Every 11 hours and 55 minutes, Little Dimorphos completes a lap around Big Didymos. Dart's impact should reduce that time by around ten minutes. It will take months to confirm the moonlet's altered orbit, even though the strike itself should be immediately obvious. Dart and a small tagalong satellite will both have cameras that will record the crash in detail. As Dart strikes Dimorphos and sends streams of rock and dirt flowing into space, telescopes on all seven continents, the Hubble and Webb space telescopes, and NASA's asteroid-hunting Lucy spacecraft may observe a dazzling flare.


In order to determine whether Dart changed Dimorphos' orbit, the observatories will follow the pair of asteroids as they orbit the sun. A European spacecraft by the name of Hera will retrace Dart's path in 2024 to evaluate the impact outcomes.


The moonlet's location should only be slightly altered by the intended shove, but over time, according to Chabot, this will add up to a significant alteration. In order for this strategy to be effective, she explained, "you would have to do it five, ten, fifteen, or twenty years in advance if you were doing this for planetary defense." According to NASA program supervisor Andrea Riley, the experiment will still yield insightful data even if Dart misses. "We test for this reason. Instead of waiting until there is a real need, we want to act immediately, she said.


MANY ASTEROID MISSIONS 

The Earth is actively pursuing asteroids. Nearly a pound (450 grams) of debris from the approaching asteroid Bennu has been gathered by NASA. The stockpile ought to show up in September. Japan was the first country to successfully recover samples from asteroids twice. China plans to launch a mission in 2025 to do the same.

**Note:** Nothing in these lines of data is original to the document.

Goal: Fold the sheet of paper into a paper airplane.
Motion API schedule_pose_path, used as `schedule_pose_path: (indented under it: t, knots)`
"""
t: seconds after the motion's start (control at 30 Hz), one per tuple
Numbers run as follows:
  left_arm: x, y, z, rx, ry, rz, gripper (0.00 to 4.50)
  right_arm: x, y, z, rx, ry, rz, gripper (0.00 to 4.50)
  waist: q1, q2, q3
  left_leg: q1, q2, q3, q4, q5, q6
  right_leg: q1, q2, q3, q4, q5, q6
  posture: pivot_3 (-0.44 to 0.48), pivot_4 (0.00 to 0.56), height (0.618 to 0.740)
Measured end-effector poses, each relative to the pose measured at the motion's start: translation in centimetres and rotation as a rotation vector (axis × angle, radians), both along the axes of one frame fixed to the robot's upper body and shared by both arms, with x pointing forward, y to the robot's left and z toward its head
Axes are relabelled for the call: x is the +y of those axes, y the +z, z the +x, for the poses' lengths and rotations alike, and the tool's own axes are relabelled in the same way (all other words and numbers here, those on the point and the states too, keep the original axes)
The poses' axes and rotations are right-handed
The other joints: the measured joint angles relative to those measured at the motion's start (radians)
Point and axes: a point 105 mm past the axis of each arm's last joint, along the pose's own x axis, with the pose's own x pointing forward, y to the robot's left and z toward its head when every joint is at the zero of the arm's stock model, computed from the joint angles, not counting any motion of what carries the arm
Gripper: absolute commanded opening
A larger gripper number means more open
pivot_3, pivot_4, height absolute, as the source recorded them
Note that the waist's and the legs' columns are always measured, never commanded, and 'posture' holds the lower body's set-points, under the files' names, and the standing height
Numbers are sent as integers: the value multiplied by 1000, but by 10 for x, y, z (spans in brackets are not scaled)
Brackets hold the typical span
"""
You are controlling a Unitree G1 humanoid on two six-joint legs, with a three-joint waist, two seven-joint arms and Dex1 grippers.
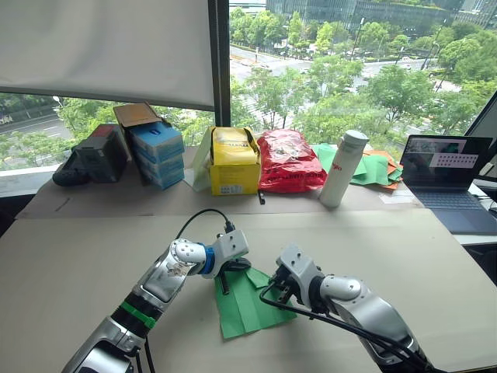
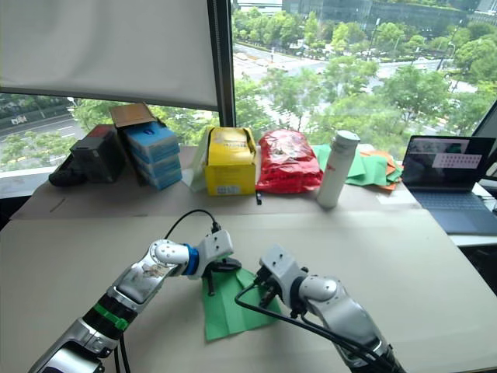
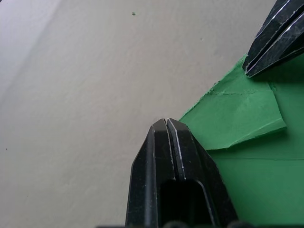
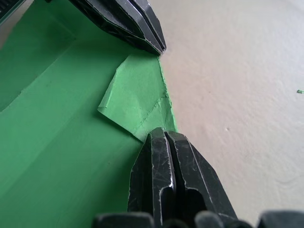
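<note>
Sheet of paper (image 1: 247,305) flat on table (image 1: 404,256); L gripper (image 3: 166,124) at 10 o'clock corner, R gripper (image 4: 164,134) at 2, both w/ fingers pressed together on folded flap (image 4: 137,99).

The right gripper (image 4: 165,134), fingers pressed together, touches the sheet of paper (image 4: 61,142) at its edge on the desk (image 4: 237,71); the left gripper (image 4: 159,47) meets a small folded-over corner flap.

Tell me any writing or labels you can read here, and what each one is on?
None reads clearly.
Yellow box: print too small.
Red bag: print blurred.
White bottle: small red mark, unreadable.
Blue boxes: labels too small.
Laptop screen: text too small.
</note>
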Motion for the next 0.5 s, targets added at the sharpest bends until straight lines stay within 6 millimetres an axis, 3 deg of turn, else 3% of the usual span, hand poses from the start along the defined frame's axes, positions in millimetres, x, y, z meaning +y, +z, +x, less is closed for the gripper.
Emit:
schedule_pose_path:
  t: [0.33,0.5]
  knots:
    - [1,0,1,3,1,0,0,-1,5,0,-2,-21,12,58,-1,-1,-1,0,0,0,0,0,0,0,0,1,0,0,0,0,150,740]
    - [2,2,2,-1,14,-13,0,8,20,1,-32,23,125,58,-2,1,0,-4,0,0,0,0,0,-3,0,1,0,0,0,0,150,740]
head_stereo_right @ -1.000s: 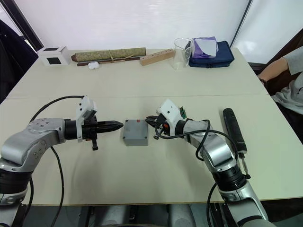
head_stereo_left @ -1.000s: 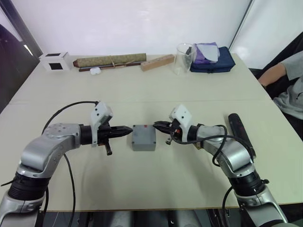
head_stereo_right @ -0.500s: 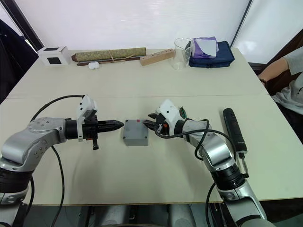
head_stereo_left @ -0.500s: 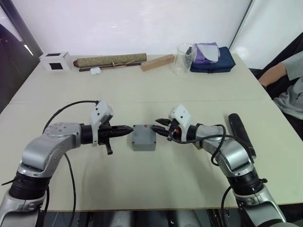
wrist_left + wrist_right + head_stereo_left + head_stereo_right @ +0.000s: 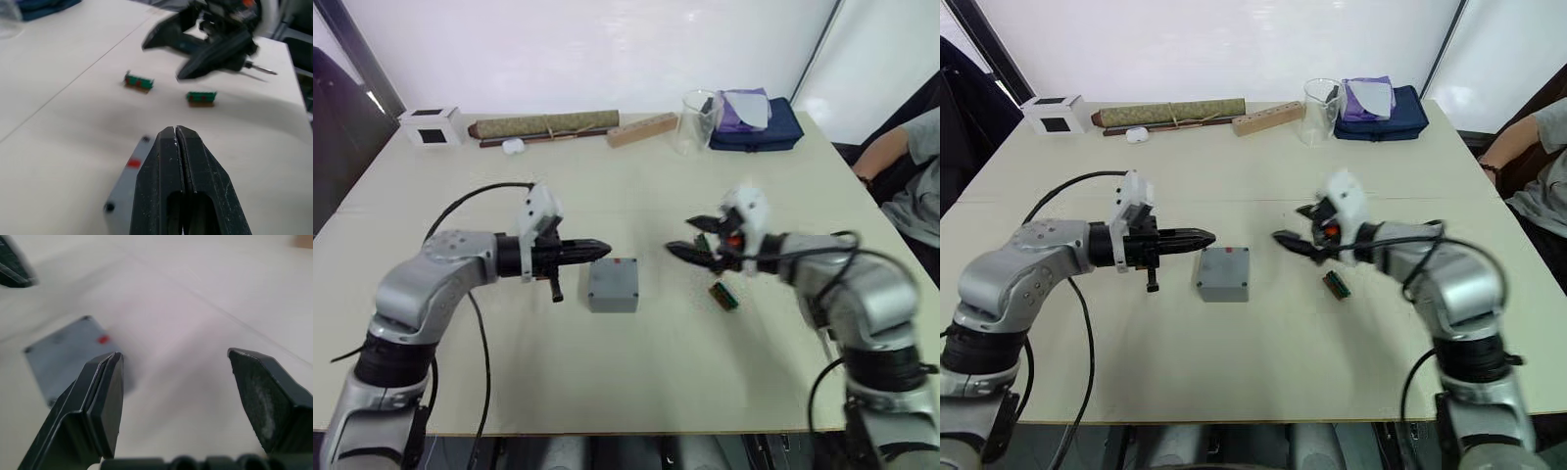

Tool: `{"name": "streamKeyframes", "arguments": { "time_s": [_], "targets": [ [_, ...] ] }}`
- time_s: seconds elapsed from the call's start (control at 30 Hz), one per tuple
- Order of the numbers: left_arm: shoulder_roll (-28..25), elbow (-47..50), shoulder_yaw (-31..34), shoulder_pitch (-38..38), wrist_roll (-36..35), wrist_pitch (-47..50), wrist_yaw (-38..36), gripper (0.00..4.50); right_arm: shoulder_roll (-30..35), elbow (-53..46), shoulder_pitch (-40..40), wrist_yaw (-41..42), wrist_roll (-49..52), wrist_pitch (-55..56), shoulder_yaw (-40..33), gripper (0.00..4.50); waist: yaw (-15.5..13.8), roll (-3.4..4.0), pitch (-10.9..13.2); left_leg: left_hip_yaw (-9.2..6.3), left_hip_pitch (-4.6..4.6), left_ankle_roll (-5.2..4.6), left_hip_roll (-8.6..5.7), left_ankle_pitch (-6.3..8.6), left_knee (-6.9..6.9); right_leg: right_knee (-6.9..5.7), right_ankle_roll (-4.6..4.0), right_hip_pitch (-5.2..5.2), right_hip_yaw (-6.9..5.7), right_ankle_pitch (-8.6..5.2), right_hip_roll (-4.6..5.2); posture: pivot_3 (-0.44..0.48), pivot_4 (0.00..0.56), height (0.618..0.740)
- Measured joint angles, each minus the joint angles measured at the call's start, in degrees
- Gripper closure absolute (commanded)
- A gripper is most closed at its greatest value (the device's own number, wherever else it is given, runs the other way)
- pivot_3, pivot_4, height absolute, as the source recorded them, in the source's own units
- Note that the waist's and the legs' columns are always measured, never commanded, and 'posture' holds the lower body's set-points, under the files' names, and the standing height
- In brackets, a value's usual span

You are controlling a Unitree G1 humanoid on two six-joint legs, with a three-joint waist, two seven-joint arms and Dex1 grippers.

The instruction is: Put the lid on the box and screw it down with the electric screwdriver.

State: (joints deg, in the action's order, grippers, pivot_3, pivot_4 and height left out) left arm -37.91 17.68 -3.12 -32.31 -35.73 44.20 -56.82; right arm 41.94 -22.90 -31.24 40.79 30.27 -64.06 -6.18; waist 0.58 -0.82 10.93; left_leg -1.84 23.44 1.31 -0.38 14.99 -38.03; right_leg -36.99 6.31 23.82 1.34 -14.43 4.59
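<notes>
Lid (image 5: 1224, 271) sits flat on the box (image 5: 612, 295) at the middle of the tabletop (image 5: 1253, 176), grey, with a small red mark near its far edge. You have the left gripper (image 5: 603, 251) pinched shut on nothing, tips just beside the box's left corner. The right gripper (image 5: 1293, 240) hangs well apart to the right, jaws spread wide and empty (a small green part (image 5: 1336, 284) lies just below it). Judging by the look, the box is rigid metal, light enough to skid on the smooth tabletop, so you want to brace its side walls rather than press its top. The screwdriver's thin bit (image 5: 260, 69) shows past the right gripper.
</notes>
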Motion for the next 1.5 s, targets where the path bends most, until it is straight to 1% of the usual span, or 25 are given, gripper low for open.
{"name": "streamKeyframes", "arguments": {
  "time_s": [0.07,0.13,0.23,0.33,0.47,0.73,0.83,0.9,0.93,1.1,1.2,1.3,1.43,1.47,1.5],
  "targets": [
    [0.36,0.23,-2.57,-2.19,0.08,-1.16,-2.82,4.50,8.23,2.17,-1.82,1.69,1.86,-6.71,-3.20,0.06,0.03,0.03,0.02,0.05,0.00,0.00,0.00,0.00,0.01,0.03,-0.01,0.00,0.02,0.00,0.02,0.000,0.150,0.740],
    [0.53,0.73,-5.00,-3.26,0.21,-2.79,-5.65,4.50,15.60,5.74,-4.10,2.82,2.93,-13.62,-6.03,0.06,0.17,0.03,0.02,0.08,-0.03,-0.02,0.03,0.01,0.04,0.07,-0.02,-0.01,0.03,-0.01,-0.01,0.000,0.150,0.740],
    [1.14,0.74,-7.85,-3.68,0.80,-4.74,-8.52,4.50,23.15,12.01,-5.91,3.70,4.58,-23.74,-4.82,0.06,0.60,0.03,0.02,0.13,-0.08,-0.05,0.11,0.03,0.07,0.06,-0.18,0.01,0.05,-0.10,-0.09,0.000,0.150,0.740],
    [1.37,0.64,-9.17,-3.95,1.54,-5.73,-9.56,4.50,25.80,17.55,-6.18,3.64,5.15,-27.81,-1.20,0.06,0.55,0.04,0.02,0.15,-0.06,-0.05,0.12,0.03,0.06,0.06,-0.22,0.02,0.07,-0.12,-0.09,0.000,0.150,0.740],
    [2.13,0.57,-9.59,-4.12,2.23,-6.45,-9.74,4.50,29.32,22.00,-4.46,5.57,5.69,-28.03,4.83,0.06,0.23,0.06,0.03,0.17,-0.02,-0.05,0.09,0.03,0.04,0.09,-0.05,0.04,0.08,-0.04,-0.06,0.000,0.150,0.740],
    [1.86,1.85,-9.55,-3.60,2.59,-6.85,-9.87,4.50,30.58,26.82,-2.81,9.21,5.80,-26.71,11.35,0.06,0.27,0.06,0.03,0.16,-0.02,-0.05,0.09,0.03,0.04,0.09,-0.03,0.05,0.08,-0.04,-0.07,0.000,0.150,0.740],
    [1.66,2.87,-9.41,-2.68,2.57,-6.51,-9.02,4.50,30.56,29.58,-3.16,10.05,4.34,-24.76,14.62,0.06,0.31,0.06,0.03,0.17,-0.02,-0.05,0.09,0.03,0.04,0.09,-0.03,0.05,0.08,-0.03,-0.08,0.000,0.150,0.740],
    [1.27,3.74,-9.18,-1.42,2.55,-5.85,-7.98,4.50,30.19,32.78,-4.12,10.79,2.15,-22.31,18.79,0.06,0.38,0.07,0.04,0.18,-0.03,-0.05,0.10,0.03,0.03,0.09,-0.03,0.05,0.09,-0.04,-0.08,0.000,0.150,0.740],
    [1.07,4.07,-9.01,-0.78,2.53,-5.59,-7.25,4.50,29.87,34.62,-5.20,11.71,0.83,-20.85,21.48,0.06,0.39,0.07,0.04,0.17,-0.03,-0.05,0.09,0.03,0.03,0.08,-0.03,0.07,0.09,-0.04,-0.08,0.000,0.150,0.740],
    [1.28,6.15,-8.38,0.69,2.41,-4.47,-4.52,4.50,27.63,41.52,-11.36,15.64,-3.82,-17.94,28.23,0.06,0.53,0.03,0.03,0.16,-0.04,-0.05,0.10,0.03,0.00,0.09,-0.02,0.04,0.08,-0.03,-0.09,0.000,0.150,0.740],
    [1.92,7.51,-7.92,1.57,2.03,-3.75,-2.72,4.50,25.64,45.93,-15.96,19.51,-7.56,-16.72,33.48,0.06,0.68,-0.16,-0.03,0.14,-0.10,-0.05,0.12,0.03,-0.02,0.13,-0.02,-0.06,0.07,-0.03,-0.11,0.000,0.150,0.740],
    [2.25,8.94,-7.71,2.76,1.44,-3.06,-0.89,4.50,24.65,48.88,-18.88,24.21,-11.50,-14.43,38.92,0.06,0.67,-0.35,-0.10,0.07,-0.23,-0.04,0.13,0.03,-0.02,0.25,-0.03,-0.28,0.02,-0.03,-0.14,0.000,0.150,0.740],
    [2.39,11.66,-7.07,5.19,0.93,-1.77,2.23,4.50,23.97,50.02,-20.84,29.58,-16.98,-10.86,45.32,0.96,0.48,-0.57,-0.23,-0.05,-0.27,-0.04,0.15,0.03,-0.02,0.53,-0.04,-0.49,-0.09,-0.03,-0.16,0.000,0.150,0.740],
    [2.39,12.22,-6.85,5.78,0.59,-1.25,3.02,4.50,23.08,51.08,-21.49,30.32,-18.54,-10.24,46.30,1.40,0.44,-0.67,-0.29,-0.06,-0.27,-0.03,0.15,0.03,-0.01,0.58,-0.04,-0.51,-0.09,-0.03,-0.16,0.000,0.150,0.740],
    [2.41,12.49,-6.81,5.98,0.35,-0.86,3.51,4.50,22.38,51.79,-21.81,30.56,-19.54,-9.96,46.75,1.65,0.42,-0.73,-0.33,-0.08,-0.27,-0.03,0.15,0.03,-0.01,0.59,-0.04,-0.53,-0.10,-0.03,-0.16,0.000,0.150,0.740]
  ]
}}
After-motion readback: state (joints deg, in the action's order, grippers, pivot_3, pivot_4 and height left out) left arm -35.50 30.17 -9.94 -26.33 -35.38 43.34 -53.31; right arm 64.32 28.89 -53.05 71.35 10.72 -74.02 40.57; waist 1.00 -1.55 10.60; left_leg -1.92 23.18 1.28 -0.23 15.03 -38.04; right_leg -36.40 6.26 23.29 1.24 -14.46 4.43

Meanwhile, NASA's Lucy probe, which was launched last year, is currently traveling to asteroids close to Jupiter. The Near-Earth Asteroid Scout spacecraft, which will use a solar sail to fly past a space asteroid that is less than 60 feet (18 meters) in diameter next year, is currently loaded into NASA's new moon rocket and is waiting for liftoff.


NASA will launch a census-taking telescope in 2026 to discover dangerous, elusive asteroids. One asteroid expedition has been put on hold while an impartial review panel considers its future. A metal-rich asteroid between Mars and Jupiter should have been the destination of NASA's Psyche mission this year, but the team was unable to test the flight software in time.


A HOLYWOOD VIEW 

Over the years, Hollywood has produced scores of killer space-rock films, like "Armageddon" in 1998, which brought Bruce Willis to Cape Canaveral for production, and "Don't Look Up" last year, which starred Leonardo DiCaprio and an all-star cast. Since 1979's "Meteor," which he considers to be his personal favorite "since Sean Connery played me," NASA's planetary defense officer Lindley Johnson believes he has seen them all. He pointed out that while certain sci-fi movies are more accurate than others, entertainment usually comes out on top. The good news is that there don't appear to be any risks for the foreseeable future.


Otherwise, "it would be like the movies, right?" quipped Thomas Zurbuchen, NASA's science mission director. But the unknown threats are what worry me. There are millions of smaller but still-dangerous things zipping around, with less than half of the 460-foot (140-meter) objects confirmed. These dangers are genuine, and what makes this period unique is that we have options, according to Zurbuchen. Not by detonating an asteroid as Willis' character did; it would be a very last resort; and not by pleading with the government to intervene as DiCaprio's character did fruitlessly. The greatest strategy, if time permits, might be to nudge the dangerous asteroid out of the road, like Dart.